The most at risk of Seasonal Affective Disorder (SAD) are young females who live far from the equator, have a family history of bipolar disorder, depression or SAD.

Research from American family physician also shows that symptoms of this seasonal affective disorder (SAD) are present for about 40% of the year with 5% of the U.S. population experiences this behavioral disorder.

It’s less likely among teenagers to experience SAD, as it mostly affects people that are twenty years old or older.

One of the most common reasons for this disorder or what’s explained so far is a drop in serotonin levels. Seratonin is a brain hormone that impacts mood and decreased levels of serotonin causes depression.

This disorder has a massive impact on the decisions we make and the things we do in the winter season.

The Fall and Winter season is the time most people are getting depressed and is experiencing the symptoms of this disorder. However, though it is pretty rare, there are some cases where people experience the symptoms during the Spring and Summer months instead.

Before we proceed to see how SAD impacts your mood and decision making, let’s see the common symptoms of Seasonal Affective Disorder (SAD).

Symptoms of SAD During Fall and Winters

  • Low energy
  • Changes in sleep patterns causing no sleep or oversleeping
  • Feeling depressed all the time
  • Loss of interest in physical activities
  • Sudden weight gain
  • Insomnia
  • Craving for carbs
  • Social withdrawal

Less often occurring Seasonal Affective Disorder in spring and early summers include the below symptoms.
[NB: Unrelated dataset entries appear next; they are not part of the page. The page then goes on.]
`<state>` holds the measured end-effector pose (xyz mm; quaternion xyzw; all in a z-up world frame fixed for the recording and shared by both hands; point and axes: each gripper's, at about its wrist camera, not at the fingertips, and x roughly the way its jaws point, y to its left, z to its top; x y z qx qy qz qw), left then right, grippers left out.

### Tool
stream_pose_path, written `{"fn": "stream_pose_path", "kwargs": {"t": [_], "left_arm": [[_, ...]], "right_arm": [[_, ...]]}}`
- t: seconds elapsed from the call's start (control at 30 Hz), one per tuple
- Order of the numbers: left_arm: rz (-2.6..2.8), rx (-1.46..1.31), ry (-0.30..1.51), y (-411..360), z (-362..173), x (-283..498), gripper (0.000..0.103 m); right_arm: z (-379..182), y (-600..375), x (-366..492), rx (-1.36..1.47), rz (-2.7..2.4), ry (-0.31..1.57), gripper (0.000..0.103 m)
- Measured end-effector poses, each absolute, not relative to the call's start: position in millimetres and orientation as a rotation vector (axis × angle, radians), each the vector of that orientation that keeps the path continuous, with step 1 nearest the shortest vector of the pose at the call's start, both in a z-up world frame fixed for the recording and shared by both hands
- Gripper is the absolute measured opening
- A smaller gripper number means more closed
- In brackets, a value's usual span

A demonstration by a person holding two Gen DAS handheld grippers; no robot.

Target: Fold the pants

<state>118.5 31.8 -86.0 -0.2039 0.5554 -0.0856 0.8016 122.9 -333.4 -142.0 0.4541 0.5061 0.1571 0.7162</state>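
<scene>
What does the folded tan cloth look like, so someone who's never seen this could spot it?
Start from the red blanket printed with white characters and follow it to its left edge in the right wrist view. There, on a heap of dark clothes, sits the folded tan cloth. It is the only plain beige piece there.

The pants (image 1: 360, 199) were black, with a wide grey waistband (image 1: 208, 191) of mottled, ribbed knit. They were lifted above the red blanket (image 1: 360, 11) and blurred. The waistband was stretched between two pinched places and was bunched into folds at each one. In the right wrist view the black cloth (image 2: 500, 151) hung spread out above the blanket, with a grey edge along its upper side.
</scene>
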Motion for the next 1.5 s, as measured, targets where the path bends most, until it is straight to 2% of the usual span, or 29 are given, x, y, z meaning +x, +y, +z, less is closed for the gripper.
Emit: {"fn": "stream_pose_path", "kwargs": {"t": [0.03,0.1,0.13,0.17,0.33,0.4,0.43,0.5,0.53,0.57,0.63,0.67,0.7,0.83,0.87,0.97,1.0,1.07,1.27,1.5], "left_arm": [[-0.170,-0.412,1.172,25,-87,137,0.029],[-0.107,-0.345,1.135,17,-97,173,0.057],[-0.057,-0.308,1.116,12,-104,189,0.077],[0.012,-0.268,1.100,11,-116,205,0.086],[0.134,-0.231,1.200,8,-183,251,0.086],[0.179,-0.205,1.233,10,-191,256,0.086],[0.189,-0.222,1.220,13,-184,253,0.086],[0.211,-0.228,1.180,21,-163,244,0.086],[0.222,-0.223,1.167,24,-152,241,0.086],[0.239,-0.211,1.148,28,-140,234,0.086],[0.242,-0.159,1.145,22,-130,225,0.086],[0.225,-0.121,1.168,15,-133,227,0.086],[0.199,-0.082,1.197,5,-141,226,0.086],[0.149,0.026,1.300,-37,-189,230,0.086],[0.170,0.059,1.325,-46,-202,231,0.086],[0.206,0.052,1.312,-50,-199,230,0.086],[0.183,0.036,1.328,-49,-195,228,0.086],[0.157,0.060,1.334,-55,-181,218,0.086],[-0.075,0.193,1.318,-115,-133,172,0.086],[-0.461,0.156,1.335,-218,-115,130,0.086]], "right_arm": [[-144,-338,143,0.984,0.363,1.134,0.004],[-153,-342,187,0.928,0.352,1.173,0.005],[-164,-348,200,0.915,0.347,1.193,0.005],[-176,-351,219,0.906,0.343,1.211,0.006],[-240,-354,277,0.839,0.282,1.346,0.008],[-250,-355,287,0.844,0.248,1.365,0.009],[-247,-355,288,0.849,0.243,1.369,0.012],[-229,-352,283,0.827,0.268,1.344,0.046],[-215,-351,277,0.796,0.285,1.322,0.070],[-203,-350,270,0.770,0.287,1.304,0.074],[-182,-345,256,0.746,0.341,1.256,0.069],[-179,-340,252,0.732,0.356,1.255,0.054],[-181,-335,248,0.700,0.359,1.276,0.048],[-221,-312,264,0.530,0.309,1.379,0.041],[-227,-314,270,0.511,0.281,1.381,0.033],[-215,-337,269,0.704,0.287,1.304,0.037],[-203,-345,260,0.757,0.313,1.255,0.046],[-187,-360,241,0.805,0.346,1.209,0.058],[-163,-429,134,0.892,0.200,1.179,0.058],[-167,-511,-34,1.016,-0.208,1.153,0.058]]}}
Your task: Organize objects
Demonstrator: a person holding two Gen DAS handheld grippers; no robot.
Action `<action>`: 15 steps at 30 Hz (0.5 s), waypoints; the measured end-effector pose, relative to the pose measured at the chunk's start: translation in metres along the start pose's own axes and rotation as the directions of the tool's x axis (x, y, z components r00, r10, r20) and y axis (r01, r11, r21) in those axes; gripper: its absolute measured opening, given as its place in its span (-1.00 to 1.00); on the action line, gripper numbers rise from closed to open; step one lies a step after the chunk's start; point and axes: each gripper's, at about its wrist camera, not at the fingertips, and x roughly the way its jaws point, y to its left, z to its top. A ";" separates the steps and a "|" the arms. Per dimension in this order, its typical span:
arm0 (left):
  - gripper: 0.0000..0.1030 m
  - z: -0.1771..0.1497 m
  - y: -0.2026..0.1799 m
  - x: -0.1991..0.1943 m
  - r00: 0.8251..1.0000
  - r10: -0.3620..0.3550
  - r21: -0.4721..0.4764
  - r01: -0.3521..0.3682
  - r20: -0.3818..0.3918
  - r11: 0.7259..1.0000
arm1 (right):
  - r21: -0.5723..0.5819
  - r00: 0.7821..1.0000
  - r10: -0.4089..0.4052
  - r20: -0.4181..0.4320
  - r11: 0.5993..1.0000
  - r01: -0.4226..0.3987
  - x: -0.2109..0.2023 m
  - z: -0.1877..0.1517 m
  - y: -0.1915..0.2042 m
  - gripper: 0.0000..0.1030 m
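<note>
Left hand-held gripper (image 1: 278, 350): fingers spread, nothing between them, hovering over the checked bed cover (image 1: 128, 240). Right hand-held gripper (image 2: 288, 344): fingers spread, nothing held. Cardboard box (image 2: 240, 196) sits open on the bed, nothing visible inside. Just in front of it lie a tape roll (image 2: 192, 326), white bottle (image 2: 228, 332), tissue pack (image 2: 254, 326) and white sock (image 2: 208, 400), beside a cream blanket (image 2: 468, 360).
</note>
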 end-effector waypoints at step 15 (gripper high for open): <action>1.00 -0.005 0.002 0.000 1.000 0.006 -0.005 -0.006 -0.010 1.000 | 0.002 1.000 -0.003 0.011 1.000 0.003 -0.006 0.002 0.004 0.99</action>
Symptoms of SAD During Spring and Summers

  • Weight loss
  • Poor sleep leading to Insomnia
  • Restlessness
  • Anxiety

So how does SAD impact your decision making? What types of impact does this have on your thought process during this season? That’s what we’re going to dive into today.

How Seasonal Affective Disorder Impacts Your Decision Making in Winter? 


1. You Don’t Want to Take Risks

One of the common symptoms of Seasonal Affective Disorder is you play it safe. Studies talk about how during the winters affect the stock market in cities with long winters including Stockholm, Toronto, London, and Frankfurt.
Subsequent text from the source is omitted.